A new report finds that borrowers who had their mortgage payments reduced as part of the Home Affordable Modification Program are still failing at an “alarming rate” to stay current on their mortgage. The borrowers had their mortgage payments reduced, on average, by more than $400 a month.
For example, 46 percent of a few thousand permanent HAMP modifications issued in 2009 during the third quarter have re-defaulted, says the Wall Street Journal. Moreover, nearly 40 percent of those made in the fourth quarter of 2009 also have re-defaulted, according to the report from the Troubled Asset Relief Program or Sigtarp.
The longer home owners remain in HAMP, the more likely they are to re-default out of the program, according to the report.

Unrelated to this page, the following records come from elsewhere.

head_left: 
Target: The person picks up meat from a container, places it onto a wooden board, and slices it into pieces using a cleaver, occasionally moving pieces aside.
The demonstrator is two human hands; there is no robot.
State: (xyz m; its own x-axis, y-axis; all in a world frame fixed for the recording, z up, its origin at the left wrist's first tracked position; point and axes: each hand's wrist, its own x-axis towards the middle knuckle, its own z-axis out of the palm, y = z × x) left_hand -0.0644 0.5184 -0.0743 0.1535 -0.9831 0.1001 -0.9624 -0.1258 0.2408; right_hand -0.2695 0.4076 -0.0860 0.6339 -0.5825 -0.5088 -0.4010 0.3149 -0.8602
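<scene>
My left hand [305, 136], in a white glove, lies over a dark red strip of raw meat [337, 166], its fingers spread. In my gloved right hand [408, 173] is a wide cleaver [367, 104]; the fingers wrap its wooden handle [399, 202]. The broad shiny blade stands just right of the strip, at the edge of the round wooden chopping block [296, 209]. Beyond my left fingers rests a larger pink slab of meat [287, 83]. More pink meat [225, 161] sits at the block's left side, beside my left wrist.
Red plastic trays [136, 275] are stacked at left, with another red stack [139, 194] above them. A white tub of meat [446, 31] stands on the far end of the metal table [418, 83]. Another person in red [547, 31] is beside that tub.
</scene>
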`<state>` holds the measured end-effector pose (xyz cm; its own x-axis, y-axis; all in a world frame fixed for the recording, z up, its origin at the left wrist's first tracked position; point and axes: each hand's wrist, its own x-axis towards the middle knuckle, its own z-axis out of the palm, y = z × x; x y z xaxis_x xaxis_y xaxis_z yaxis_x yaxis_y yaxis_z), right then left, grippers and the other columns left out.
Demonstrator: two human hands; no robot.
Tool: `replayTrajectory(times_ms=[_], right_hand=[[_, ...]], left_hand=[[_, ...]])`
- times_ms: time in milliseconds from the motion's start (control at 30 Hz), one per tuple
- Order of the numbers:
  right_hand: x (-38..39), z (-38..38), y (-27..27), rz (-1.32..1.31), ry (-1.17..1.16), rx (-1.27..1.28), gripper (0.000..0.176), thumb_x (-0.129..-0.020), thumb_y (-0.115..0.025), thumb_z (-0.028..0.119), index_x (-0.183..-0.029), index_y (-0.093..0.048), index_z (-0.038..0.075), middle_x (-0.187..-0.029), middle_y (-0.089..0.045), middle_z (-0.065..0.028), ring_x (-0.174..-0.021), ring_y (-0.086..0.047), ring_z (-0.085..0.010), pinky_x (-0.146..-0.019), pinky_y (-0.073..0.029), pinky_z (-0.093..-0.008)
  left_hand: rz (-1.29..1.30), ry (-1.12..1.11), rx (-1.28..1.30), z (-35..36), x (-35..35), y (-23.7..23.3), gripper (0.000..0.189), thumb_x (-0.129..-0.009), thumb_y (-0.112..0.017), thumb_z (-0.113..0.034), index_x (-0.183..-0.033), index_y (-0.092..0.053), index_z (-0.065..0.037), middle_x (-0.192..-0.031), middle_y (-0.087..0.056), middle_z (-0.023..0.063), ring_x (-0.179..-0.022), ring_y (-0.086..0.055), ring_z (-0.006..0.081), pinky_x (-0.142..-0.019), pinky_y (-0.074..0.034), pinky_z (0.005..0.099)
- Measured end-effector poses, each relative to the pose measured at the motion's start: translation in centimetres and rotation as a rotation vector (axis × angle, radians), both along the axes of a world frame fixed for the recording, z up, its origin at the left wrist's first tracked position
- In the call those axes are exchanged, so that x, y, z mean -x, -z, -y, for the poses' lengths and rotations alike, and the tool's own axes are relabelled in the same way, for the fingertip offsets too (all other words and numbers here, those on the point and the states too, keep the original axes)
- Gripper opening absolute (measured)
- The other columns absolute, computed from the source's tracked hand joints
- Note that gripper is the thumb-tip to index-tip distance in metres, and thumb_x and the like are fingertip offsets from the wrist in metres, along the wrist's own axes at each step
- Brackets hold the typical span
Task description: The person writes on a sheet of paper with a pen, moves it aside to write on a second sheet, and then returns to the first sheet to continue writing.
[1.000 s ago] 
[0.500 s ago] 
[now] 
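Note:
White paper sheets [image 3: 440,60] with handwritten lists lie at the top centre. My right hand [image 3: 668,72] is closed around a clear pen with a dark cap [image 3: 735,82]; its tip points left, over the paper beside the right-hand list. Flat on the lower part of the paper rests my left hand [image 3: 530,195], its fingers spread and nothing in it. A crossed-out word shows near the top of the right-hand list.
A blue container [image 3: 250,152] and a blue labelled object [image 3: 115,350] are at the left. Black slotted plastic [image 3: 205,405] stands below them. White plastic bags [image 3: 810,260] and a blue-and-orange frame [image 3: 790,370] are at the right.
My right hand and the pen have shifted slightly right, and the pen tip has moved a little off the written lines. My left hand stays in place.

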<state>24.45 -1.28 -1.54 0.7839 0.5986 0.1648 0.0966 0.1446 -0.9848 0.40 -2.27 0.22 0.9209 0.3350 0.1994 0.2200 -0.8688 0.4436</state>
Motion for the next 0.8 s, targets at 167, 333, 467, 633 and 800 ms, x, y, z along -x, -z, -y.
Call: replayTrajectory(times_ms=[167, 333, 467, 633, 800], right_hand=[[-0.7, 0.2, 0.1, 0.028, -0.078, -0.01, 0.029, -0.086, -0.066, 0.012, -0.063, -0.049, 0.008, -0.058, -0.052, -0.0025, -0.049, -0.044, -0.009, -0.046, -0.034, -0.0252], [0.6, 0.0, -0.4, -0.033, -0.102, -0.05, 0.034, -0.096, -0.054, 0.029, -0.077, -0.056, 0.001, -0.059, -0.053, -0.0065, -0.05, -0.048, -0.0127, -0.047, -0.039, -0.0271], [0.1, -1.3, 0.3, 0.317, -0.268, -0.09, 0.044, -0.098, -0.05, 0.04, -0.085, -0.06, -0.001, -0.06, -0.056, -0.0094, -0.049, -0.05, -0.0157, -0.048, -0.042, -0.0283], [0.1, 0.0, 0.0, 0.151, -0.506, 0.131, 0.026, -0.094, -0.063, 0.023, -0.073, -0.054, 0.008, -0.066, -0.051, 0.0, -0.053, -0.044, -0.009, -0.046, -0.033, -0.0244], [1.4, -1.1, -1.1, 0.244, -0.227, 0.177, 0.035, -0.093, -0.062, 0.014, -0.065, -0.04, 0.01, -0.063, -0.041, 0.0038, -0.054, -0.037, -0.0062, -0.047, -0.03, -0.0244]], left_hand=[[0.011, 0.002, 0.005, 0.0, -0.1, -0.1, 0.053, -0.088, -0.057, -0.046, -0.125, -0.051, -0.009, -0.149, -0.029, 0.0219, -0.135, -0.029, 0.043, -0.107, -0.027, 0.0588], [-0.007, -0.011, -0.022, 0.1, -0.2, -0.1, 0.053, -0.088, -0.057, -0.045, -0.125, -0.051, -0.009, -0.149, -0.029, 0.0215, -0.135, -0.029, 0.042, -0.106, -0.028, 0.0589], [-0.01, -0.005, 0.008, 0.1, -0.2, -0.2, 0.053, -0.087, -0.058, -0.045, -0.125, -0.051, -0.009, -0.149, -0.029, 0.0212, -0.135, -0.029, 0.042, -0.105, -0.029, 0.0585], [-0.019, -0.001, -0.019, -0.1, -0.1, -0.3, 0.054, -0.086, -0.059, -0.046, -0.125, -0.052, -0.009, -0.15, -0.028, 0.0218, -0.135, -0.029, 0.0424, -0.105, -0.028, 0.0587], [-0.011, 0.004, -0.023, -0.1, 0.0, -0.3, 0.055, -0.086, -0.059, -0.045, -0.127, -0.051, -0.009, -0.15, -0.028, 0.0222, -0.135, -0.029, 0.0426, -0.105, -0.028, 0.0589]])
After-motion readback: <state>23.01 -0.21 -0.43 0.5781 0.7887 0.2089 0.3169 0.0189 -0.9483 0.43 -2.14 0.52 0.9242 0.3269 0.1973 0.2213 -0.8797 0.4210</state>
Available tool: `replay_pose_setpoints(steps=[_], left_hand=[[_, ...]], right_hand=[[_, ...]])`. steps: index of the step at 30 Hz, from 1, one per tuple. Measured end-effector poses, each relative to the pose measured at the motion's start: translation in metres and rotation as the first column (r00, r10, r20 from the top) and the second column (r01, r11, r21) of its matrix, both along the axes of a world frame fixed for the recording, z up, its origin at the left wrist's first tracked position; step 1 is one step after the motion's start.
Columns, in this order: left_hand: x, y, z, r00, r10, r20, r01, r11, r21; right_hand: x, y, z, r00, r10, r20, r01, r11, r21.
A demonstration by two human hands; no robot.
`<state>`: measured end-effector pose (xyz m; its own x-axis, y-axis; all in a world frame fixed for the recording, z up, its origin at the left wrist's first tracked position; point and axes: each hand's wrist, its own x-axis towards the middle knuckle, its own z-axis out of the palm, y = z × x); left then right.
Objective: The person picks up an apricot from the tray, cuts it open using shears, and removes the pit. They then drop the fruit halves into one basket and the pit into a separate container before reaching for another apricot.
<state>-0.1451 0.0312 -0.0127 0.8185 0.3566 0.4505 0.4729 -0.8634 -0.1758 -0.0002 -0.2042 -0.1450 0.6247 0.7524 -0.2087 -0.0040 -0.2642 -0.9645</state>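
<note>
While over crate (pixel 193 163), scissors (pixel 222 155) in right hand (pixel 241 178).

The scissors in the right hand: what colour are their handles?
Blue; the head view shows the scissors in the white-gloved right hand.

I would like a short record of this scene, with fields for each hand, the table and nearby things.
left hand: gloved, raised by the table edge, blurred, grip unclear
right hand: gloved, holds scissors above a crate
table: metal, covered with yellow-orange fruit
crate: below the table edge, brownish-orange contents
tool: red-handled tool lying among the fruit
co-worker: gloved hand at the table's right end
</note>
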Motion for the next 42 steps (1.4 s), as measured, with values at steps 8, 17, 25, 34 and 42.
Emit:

Under HAMP, banks aim to reduce borrowers’ monthly payments to around 31 percent of their current income. This often occurs by extending the term of the loan and dropping the interest rate. On average, the modifications have reduced monthly mortgage payments by $545 or $400.
To date, about 860,000 borrowers have active HAMP modifications. Around 290,000 have been removed from the program.
However, the report notes recent HAMP modifications have shown better results and are performing better than ones issued years earlier. Moreover, some industry professionals have argued that regardless of the performance of individual borrowers under the HAMP program, it has at least served to give the mortgage industry a template for providing more stable loan modifications. Previously, most loan modifications did little to reduce borrower's net monthly payments, but since HAMP that has changed and borrowers often come away with these significantly reduced.
“Around 11 percent of HAMP modifications made in late 2011 have defaulted after one year, compared with more than 20 percent for those made when the program launched in mid-2009,” The Wall Street Journal reports.
The report also notes that HAMP modifications tend to outperform privately issued loan modifications.